What is required:
From the first line to the last, copy the data exactly and drop the pictures.

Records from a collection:
+===+

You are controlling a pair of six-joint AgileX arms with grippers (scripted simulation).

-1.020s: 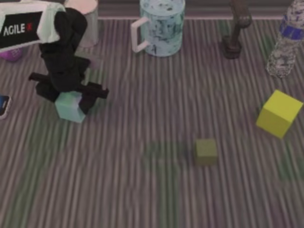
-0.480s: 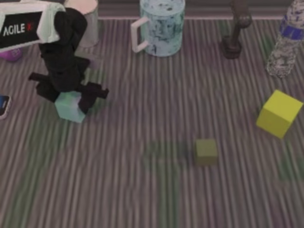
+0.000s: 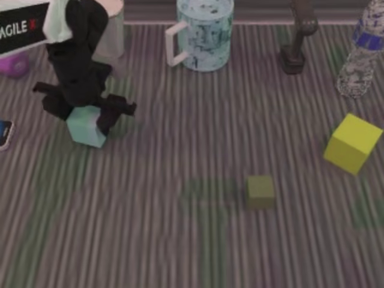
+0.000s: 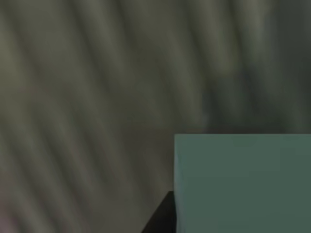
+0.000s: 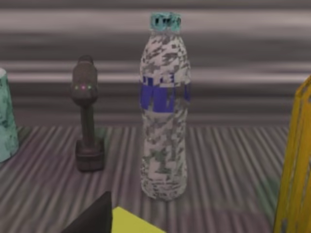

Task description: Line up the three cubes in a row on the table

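Since the earlier frame the left claw (image 3: 84, 114) has shifted a bit toward the counter's far-left with the mint-teal cube (image 3: 84, 126), fingers closed on its sides, apparently just lifted. Nothing lined up yet: olive-green cube (image 3: 260, 192) sits mid-counter (image 3: 180, 252), yellow cube (image 3: 352, 143) far right, well apart. Mug (image 3: 204, 33), dark tool (image 3: 295, 42), bottle (image 3: 360, 57) stand along the back, off the likely path; right claw unseen.

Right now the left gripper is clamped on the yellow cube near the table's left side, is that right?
Not quite. The left gripper is clamped on the mint cube, not the yellow cube, which sits untouched on the table's right side. The top view shows this.
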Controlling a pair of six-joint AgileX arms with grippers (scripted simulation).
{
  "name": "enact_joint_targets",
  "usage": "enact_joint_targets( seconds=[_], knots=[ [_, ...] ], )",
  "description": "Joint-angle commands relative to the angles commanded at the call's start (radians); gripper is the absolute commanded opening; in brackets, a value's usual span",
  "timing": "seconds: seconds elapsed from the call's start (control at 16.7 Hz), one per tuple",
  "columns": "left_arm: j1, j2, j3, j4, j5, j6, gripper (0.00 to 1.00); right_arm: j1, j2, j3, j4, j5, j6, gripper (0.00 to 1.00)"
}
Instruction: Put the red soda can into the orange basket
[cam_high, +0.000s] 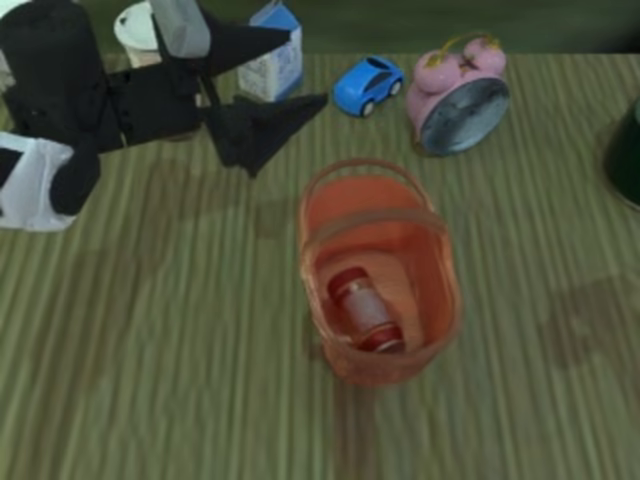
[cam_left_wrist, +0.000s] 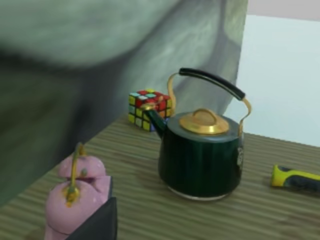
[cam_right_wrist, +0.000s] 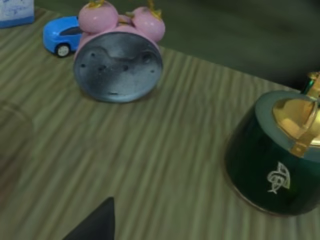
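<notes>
The red soda can (cam_high: 365, 311) lies on its side on the floor of the orange basket (cam_high: 442, 262), which stands in the middle of the table. My left gripper (cam_high: 303, 72) hangs open and empty up and to the left of the basket, well clear of its handles. One dark finger (cam_left_wrist: 102, 222) of it shows in the left wrist view. My right arm is out of the top view. Its wrist view shows one dark finger (cam_right_wrist: 100, 222) over bare table, with nothing held. Neither wrist view shows the can or the basket.
Along the back stand a white cup (cam_high: 133, 30), a milk carton (cam_high: 278, 62), a blue toy car (cam_high: 368, 85) and a pink alarm clock (cam_high: 458, 95). A dark green kettle (cam_high: 626, 150) sits at the right edge, with a puzzle cube (cam_left_wrist: 149, 107) and a yellow-handled tool (cam_left_wrist: 295, 178) beyond.
</notes>
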Motion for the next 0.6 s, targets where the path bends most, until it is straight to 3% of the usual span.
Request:
enact_joint_targets(
  seconds=[0.6],
  knots=[
    [0.163,-1.046,-0.536,-0.524,-0.559,-0.051,1.00,0.304,1.083,1.022,-0.702,-0.001,-0.461,1.00]
  ],
)
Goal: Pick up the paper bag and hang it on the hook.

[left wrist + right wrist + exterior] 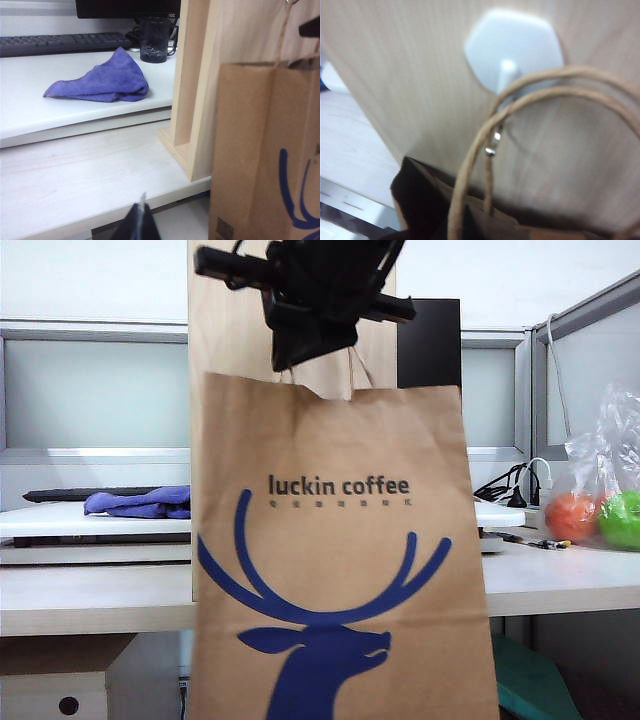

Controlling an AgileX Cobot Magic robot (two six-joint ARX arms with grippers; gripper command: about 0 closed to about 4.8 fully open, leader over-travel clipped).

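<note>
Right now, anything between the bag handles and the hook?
Nothing visible. In the right wrist view the paper bag handles loop right in front of the hook on the wood board, with no object between them; whether they sit on the prong yet is unclear. Right gripper holds the bag from above; left gripper is idle, low beside the table.

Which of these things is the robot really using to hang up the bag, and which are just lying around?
Part of the job:
- paper bag, held up in the air
- hook on the wooden board, the bag's handles right by it
- right pincer, shut on the bag's handles

Just lying about:
- purple cloth
- keyboard
- glass
- plastic bag of fruit
- left pincer, idle low by the table edge
</note>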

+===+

Output for this exercise:
You are controlling a pair of six-joint AgileX arms with grippers (scripted simulation).

-1.020s: 
-0.480s: 
+0.000s: 
+0.000s: 
+0.000s: 

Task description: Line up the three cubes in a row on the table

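Since the earlier frame the left claw (image 3: 84, 114) has shifted a bit toward the counter's far-left with the mint-teal cube (image 3: 84, 126), fingers closed on its sides, apparently just lifted. Nothing lined up yet: olive-green cube (image 3: 260, 192) sits mid-counter (image 3: 180, 252), yellow cube (image 3: 352, 143) far right, well apart. Mug (image 3: 204, 33), dark tool (image 3: 295, 42), bottle (image 3: 360, 57) stand along the back, off the likely path; right claw unseen.

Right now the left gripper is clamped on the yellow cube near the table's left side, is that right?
Not quite. The left gripper is clamped on the mint cube, not the yellow cube, which sits untouched on the table's right side. The top view shows this.
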Controlling a pair of six-joint AgileX arms with grippers (scripted simulation).
{
  "name": "enact_joint_targets",
  "usage": "enact_joint_targets( seconds=[_], knots=[ [_, ...] ], )",
  "description": "Joint-angle commands relative to the angles commanded at the call's start (radians); gripper is the absolute commanded opening; in brackets, a value's usual span",
  "timing": "seconds: seconds elapsed from the call's start (control at 16.7 Hz), one per tuple",
  "columns": "left_arm: j1, j2, j3, j4, j5, j6, gripper (0.00 to 1.00); right_arm: j1, j2, j3, j4, j5, j6, gripper (0.00 to 1.00)"
}
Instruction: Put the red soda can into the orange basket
[cam_high, +0.000s] 
[cam_left_wrist, +0.000s] 
[cam_right_wrist, +0.000s] 
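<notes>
The red soda can (cam_high: 365, 311) lies on its side on the floor of the orange basket (cam_high: 442, 262), which stands in the middle of the table. My left gripper (cam_high: 303, 72) hangs open and empty up and to the left of the basket, well clear of its handles. One dark finger (cam_left_wrist: 102, 222) of it shows in the left wrist view. My right arm is out of the top view. Its wrist view shows one dark finger (cam_right_wrist: 100, 222) over bare table, with nothing held. Neither wrist view shows the can or the basket.
Along the back stand a white cup (cam_high: 133, 30), a milk carton (cam_high: 278, 62), a blue toy car (cam_high: 368, 85) and a pink alarm clock (cam_high: 458, 95). A dark green kettle (cam_high: 626, 150) sits at the right edge, with a puzzle cube (cam_left_wrist: 149, 107) and a yellow-handled tool (cam_left_wrist: 295, 178) beyond.
</notes>
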Motion for the next 0.6 s, targets where the path bends most, until it is straight to 3% of the usual span.
Request:
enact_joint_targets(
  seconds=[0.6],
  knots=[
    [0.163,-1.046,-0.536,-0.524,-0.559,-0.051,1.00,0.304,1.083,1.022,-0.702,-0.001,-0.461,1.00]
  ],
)
Goal: Pick up the paper bag and hang it on the hook.

[left wrist + right wrist + exterior] 

Controlling an AgileX Cobot Magic robot (two six-joint ARX arms with grippers; gripper command: about 0 closed to about 4.8 fully open, leader over-travel clipped).

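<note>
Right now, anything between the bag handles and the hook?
Nothing visible. In the right wrist view the paper bag handles loop right in front of the hook on the wood board, with no object between them; whether they sit on the prong yet is unclear. Right gripper holds the bag from above; left gripper is idle, low beside the table.

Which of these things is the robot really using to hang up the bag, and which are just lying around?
Part of the job:
- paper bag, held up in the air
- hook on the wooden board, the bag's handles right by it
- right pincer, shut on the bag's handles

Just lying about:
- purple cloth
- keyboard
- glass
- plastic bag of fruit
- left pincer, idle low by the table edge
</note>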

The exercise calls for nothing further.